Sustainability in Practice: Texas A&M Research Turns Food Scraps to Fuel

Technology was developed at the university.

By 
Lindsey Ramsey, Contributing Editor

David Riddle, executive director for University Dining at Texas A&M University, in College Station, was in the right place at the right time when he was working at his prior job at the university’s office of technology commercialization. It was while working there that he learned about university research that could turn food scraps into energy.

“I knew the researchers were working on a way in which they could extract energy from a variety of by-products,” Riddle says. “I started talking to the CEO of the company Terrabon, which produces biofuels, and we started discussing how we could take the scraps from the dining halls and put that into their research project. They built a proof of concept facility and we’re beginning to need high volumes of scraps and waste in order to further the research. For us, it worked out quite well.
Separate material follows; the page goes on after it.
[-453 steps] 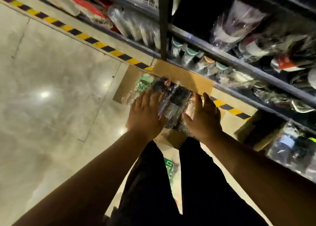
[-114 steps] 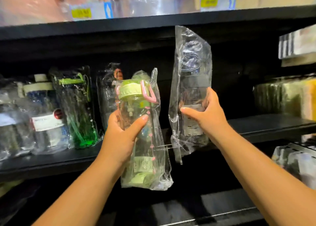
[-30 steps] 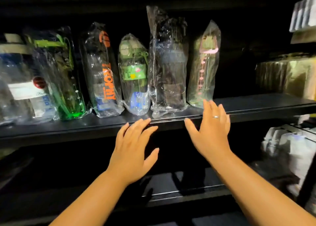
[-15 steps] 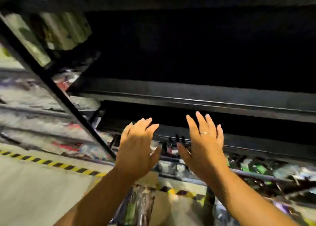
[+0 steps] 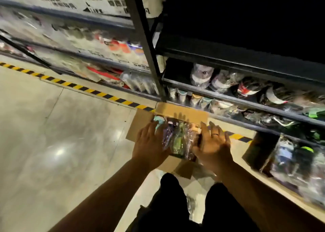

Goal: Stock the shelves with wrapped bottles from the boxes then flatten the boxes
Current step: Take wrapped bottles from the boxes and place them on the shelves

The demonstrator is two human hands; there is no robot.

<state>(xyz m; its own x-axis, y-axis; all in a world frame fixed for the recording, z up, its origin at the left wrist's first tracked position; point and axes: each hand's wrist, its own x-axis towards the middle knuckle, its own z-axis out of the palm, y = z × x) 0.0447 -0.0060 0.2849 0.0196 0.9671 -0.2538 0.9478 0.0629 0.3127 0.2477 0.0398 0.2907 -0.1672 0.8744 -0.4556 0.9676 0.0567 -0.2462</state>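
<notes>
The left hand [image 5: 151, 143] and right hand [image 5: 212, 146] are held spread over either side of the clear-plastic-wrapped bottles [image 5: 179, 140], packed between them in the open brown cardboard box [image 5: 182, 113] on the floor [image 5: 70, 126], seemingly so more can be gathered.

left hand [image 5: 151, 147] and right hand [image 5: 212, 146] spread above wrapped bottles [image 5: 179, 140], open cardboard box [image 5: 181, 113] on floor
</notes>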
It cost me money to send [the waste] to the city dump, from hauling fees to tonnage charges. By diverting it over to Terrabon we were supporting university research with food scraps from our dining halls and at the same time reducing the expenses we had with waste management.”

The process to collect the food scraps for Terrabon is simple. Dining scrapes food scraps and some paper products into 50-gallon drums, which are covered and rolled to the dock where Terrabon comes and picks them up. The program is in addition to comprehensive composting and recycling programs on campus. The difference in waste that goes to Terrabon and waste that goes to composting lies in the type of waste collected.

“The waste that goes to composting has a much higher volume of biodegradable and compostable plateware than what we are sending to Terrabon,” Riddle says. “What Terrabon gets is mostly food scraps. It’s probably 90% food scraps that are going to Terrabon whereas for our composting program is probably 80% compostable serviceware.”

Riddle says there haven’t been many challenges with the food-to-fuel program except lack of dock space in buildings where dining is not the primary tenant.

“There are so many universities doing this type of research right now,” Riddle says. “[A lot of research teams are] looking to create alternative fuels from municipal waste, food waste or agricultural waste and extract some value from it. A lot of big research schools should have faculty on staff that is doing this kind of thing. [I would recommend] finding out if your university is doing something similar. We’re lucky because we have a bio-refinery right here in town. Once you have to start shipping this stuff it may not be a viable alternative for food scraps. If you do have a bio-refinery nearby make contact with them and try to become a supplier for the raw product. At this point we don’t collect any money for the scraps, but they come and get it for free. Anything we can do to divert this waste from the landfill is a step in the right direction.”